# Description of the task
Without the pictures, write out all the lines below exactly as they appear.
--- Dataset content ---
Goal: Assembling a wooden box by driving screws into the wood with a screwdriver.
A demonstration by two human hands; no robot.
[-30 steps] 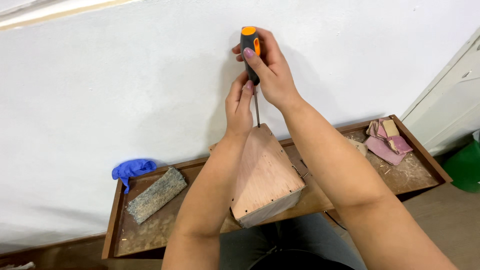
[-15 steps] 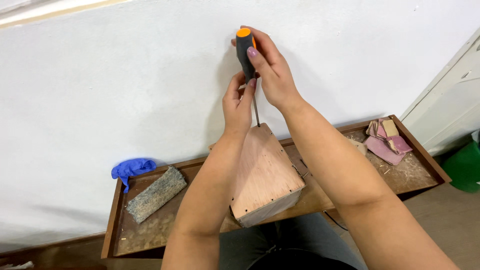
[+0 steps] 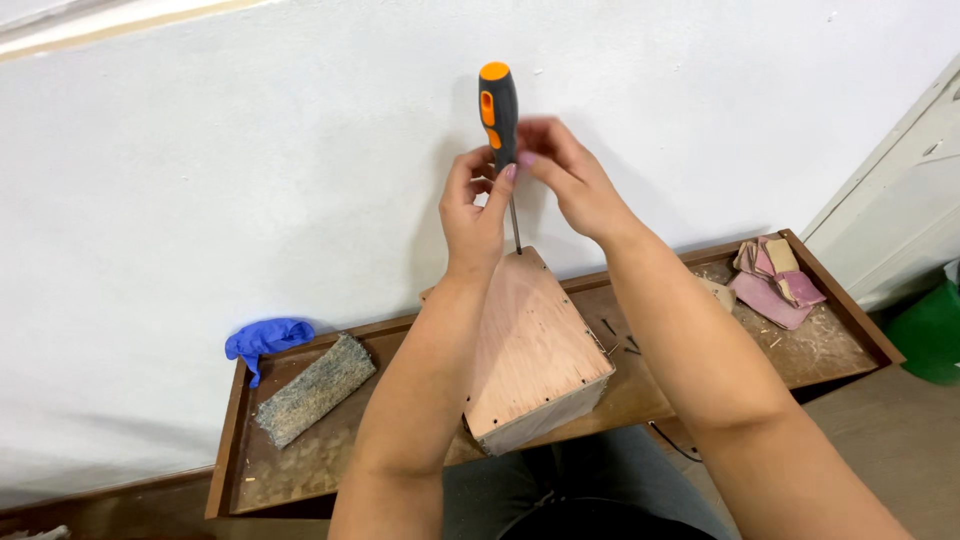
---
# Solution to the exercise
Goal: Assembling a wooden box by driving screws into the wood with a screwdriver.
A demonstration by two human hands; no robot.
[-30 steps] 
[-15 steps] 
[+0 steps] 

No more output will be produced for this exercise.